Originally published on The Body is Not an Apology and republished here with their permission.
In the immortal words of Brianna in the classic film Bring It On: All or Nothing, “I’ve always had a big ass. It runs in my family. We’re a big-assed family.”
My family never used to do “thin” well. My father hovered between “normal” and “more to love,” my mother had a substantially emphasised hourglass shape, and both of my younger brothers were noticeably chubby.
As for me? I was fat.
Things have changed in the past decade or so. My mother exercised half her arse off (literally), and now basically eats only meat in order to keep it off. My father has successfully shaken off excess weight.
The younger of my two brothers grew up and lost all of his chubbiness. And, perhaps most significantly, the older of my two brothers lost about 35kg very quickly with the Dukan diet and has managed to keep it off for two years now.
As for me? I’m still fat.
I have likely always been the fattest in my family, and I am certainly the fattest now. I’m the shortest and the heaviest. Both of my brothers have had fat moments, but my fatness was the most consistently present, and I therefore have always been subject to the most fat shame.
When I was growing up, my fatness hovered like an ever-present cloud, having a significant impact on the decisions my parents made when they raised me. My parents are no longer raising me, of course, but they are still fat-shaming, and that shame still affects me, although thankfully, my involvement in activism does lessen the blow somewhat.

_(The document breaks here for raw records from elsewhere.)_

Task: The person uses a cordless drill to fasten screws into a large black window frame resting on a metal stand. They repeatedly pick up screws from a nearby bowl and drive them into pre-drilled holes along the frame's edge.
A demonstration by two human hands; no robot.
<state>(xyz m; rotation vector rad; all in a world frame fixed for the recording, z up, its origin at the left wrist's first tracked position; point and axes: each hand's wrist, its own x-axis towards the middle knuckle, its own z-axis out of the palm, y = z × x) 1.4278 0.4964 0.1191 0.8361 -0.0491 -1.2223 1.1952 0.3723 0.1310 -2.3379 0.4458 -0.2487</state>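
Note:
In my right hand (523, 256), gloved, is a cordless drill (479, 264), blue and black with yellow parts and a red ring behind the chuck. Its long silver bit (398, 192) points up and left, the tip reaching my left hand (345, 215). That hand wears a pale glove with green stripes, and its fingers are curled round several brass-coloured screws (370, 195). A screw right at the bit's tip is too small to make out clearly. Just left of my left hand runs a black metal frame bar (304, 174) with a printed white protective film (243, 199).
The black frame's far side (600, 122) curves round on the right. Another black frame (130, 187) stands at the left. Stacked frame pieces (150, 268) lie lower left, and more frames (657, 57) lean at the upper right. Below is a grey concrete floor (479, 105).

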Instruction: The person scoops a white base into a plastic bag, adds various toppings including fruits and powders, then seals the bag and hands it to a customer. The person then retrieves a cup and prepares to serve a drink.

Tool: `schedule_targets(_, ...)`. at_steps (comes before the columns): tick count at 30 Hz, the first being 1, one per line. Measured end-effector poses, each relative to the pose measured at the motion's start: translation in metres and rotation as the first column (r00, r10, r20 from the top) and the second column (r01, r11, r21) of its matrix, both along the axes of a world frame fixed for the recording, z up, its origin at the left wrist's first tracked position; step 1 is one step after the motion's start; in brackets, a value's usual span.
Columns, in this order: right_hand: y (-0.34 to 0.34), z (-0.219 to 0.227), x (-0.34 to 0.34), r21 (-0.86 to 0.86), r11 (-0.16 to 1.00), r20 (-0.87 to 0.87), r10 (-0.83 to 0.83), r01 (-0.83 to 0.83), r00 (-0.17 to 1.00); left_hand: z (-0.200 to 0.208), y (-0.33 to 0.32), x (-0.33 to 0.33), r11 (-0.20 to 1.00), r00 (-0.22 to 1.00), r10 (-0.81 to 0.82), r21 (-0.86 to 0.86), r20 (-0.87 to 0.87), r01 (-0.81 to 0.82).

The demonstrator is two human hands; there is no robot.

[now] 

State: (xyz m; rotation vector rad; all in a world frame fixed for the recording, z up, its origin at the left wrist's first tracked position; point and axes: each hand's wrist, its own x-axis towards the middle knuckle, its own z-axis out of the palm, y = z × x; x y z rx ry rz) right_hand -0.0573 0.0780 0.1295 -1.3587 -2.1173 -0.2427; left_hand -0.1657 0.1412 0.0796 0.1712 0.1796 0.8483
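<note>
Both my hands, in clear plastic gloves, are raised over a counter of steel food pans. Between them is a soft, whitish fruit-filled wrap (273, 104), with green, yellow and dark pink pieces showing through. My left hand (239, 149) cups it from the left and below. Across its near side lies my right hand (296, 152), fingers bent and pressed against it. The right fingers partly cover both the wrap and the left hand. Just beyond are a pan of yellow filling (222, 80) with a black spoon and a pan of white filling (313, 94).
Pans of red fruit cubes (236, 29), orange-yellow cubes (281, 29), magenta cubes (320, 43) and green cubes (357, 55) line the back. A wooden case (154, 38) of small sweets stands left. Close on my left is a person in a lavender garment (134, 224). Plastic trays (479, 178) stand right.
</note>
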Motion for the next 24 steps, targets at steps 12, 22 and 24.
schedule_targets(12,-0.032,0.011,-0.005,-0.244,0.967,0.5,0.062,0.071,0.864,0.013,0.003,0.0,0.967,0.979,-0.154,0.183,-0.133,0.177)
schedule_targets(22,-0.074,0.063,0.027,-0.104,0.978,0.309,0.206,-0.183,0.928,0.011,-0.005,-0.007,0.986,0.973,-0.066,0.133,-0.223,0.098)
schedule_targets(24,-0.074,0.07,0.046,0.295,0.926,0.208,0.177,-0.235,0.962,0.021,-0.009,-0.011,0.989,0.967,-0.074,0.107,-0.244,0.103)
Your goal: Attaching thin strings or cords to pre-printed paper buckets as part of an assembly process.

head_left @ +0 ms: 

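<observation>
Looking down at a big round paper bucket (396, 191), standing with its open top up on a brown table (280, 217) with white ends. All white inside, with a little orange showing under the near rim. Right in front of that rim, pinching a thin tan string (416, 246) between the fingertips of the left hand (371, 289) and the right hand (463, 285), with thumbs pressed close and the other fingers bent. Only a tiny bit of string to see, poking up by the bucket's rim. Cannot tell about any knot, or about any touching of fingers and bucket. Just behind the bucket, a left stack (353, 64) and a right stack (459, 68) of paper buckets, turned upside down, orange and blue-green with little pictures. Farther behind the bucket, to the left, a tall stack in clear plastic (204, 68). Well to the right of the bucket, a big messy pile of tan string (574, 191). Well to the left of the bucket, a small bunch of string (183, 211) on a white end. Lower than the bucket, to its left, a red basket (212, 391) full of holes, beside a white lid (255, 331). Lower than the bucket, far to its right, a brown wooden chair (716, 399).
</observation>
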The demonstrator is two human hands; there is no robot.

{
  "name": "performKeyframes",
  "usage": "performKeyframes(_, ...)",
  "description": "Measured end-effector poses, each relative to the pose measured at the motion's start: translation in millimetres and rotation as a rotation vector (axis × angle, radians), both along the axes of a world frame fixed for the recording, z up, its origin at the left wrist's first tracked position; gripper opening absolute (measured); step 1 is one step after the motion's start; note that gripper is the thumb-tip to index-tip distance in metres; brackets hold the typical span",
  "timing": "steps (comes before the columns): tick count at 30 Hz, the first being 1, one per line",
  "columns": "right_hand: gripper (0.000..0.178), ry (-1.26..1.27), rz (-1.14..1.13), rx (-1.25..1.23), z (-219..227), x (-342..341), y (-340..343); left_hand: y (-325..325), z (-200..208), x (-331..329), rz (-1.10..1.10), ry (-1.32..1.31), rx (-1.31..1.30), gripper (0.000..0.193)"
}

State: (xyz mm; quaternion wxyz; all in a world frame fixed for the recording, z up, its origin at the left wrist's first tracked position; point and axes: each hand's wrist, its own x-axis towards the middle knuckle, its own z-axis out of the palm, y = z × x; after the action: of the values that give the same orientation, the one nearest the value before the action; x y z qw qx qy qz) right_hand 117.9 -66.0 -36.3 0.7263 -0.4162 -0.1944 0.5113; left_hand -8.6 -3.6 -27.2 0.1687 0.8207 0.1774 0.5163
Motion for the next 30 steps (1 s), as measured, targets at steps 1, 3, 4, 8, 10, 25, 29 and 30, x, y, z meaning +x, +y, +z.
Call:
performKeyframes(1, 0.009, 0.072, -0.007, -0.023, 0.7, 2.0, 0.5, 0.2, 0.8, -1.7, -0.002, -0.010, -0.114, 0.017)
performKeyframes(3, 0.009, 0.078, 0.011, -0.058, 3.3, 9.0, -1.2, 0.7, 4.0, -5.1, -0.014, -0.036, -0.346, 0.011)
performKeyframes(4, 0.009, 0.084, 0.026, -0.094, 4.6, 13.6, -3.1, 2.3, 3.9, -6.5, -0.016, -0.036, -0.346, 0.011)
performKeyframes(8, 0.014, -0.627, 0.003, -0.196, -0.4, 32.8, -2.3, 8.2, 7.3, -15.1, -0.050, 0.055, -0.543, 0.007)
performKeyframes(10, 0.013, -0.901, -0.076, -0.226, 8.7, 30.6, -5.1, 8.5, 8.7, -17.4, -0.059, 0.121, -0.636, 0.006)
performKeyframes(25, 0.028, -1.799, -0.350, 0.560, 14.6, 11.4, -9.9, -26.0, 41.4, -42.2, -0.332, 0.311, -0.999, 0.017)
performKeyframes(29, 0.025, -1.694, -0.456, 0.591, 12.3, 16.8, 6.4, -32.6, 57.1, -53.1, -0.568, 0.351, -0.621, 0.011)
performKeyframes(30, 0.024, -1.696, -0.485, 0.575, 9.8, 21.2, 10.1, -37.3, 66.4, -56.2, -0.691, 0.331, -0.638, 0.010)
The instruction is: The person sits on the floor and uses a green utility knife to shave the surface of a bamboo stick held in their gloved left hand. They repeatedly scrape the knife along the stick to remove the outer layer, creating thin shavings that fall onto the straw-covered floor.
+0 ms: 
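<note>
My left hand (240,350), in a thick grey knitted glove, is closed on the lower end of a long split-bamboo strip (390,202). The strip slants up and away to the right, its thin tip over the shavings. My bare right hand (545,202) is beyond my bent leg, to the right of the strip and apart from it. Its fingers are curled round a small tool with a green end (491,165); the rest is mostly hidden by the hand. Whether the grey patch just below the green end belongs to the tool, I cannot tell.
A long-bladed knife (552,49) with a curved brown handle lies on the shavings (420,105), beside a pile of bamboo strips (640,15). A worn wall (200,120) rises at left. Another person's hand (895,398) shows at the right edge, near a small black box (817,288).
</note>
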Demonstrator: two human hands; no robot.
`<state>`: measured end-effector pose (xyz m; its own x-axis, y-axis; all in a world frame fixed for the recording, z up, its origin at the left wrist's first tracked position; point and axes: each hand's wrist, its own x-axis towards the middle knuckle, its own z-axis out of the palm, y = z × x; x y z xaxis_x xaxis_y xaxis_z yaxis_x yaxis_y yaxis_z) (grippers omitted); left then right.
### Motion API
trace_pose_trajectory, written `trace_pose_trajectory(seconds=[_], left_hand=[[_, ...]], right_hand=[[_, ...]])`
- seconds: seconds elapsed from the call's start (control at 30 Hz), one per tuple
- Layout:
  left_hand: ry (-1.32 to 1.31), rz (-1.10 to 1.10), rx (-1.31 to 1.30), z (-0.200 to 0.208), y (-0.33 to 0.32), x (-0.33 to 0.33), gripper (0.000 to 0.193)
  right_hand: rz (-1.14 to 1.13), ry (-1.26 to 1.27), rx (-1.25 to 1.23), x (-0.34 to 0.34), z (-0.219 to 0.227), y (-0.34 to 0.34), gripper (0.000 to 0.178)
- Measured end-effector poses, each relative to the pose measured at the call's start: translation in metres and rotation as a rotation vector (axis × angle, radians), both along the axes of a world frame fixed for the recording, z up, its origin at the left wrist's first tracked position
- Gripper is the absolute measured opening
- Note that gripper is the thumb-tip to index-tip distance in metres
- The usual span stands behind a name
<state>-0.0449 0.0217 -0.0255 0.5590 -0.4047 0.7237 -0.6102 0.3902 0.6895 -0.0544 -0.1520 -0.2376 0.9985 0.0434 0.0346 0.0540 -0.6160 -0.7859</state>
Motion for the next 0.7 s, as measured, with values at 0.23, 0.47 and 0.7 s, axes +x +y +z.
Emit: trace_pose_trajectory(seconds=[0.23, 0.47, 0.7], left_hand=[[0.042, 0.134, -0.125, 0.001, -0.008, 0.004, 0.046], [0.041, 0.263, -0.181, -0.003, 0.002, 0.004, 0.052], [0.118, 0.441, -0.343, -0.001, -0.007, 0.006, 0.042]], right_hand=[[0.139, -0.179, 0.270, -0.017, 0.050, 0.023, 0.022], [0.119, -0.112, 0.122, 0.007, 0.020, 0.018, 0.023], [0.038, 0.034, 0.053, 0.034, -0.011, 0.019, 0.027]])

I first felt the effect of my family’s fat-shaming ways when I was seven and taken to a dietician.
This woman told little-girl-me a whole bunch of boring diet stuff, most of which I can’t remember. But one thing I do remember, as though it happened yesterday, was that half of my dinner plate had to be veggies.
So every night, when dinner was served, my brothers would get a normal three-way split dinner while I got a heaping pile of veggies and tiny portions of meat and potato.
I hated that. I wasn’t a fan of vegetables at the time, but that wasn’t why I hated it. I hated it because it was unfair.
Another example: A few years later, I was doing martial arts regularly, but I had gotten bored with it. My brothers both felt similarly, and my mother let them both quit without much fanfare.
I stuck it out a little longer, and when I finally decided to quit, Mum asked me what I would be doing instead. I told her that I would be going to drama classes. Drama was something I was interested in at the time, and I was really excited about doing something after school that I genuinely enjoyed.
Mum’s response was to say, in an annoyed why-do-I-have-to-keep-explaining-this kind of voice, “But drama isn’t exercise. What are you going to do for exercise?”
I was angry and hurt that she didn’t seem to care for my choice of hobby, but it was the unfairness, the fact that neither of my brothers had been similarly reprimanded, that was more hurtful to me.
I always felt that I was being punished, over and over again. And for a long time, I didn’t fully understand what I had done that warranted this unfair treatment.
By the time I was a teenager, I understood that being fat was a bad thing, and the diets and exercise routines my parents put me on were, while still extremely annoying, not unfair in my eyes anymore.
I had been told by my family, by my friends, and by the world around me that my fatness was entirely my fault, and that the awful diets and exercise routines were the price I had to pay for being a bad person and allowing myself to become fat in the first place.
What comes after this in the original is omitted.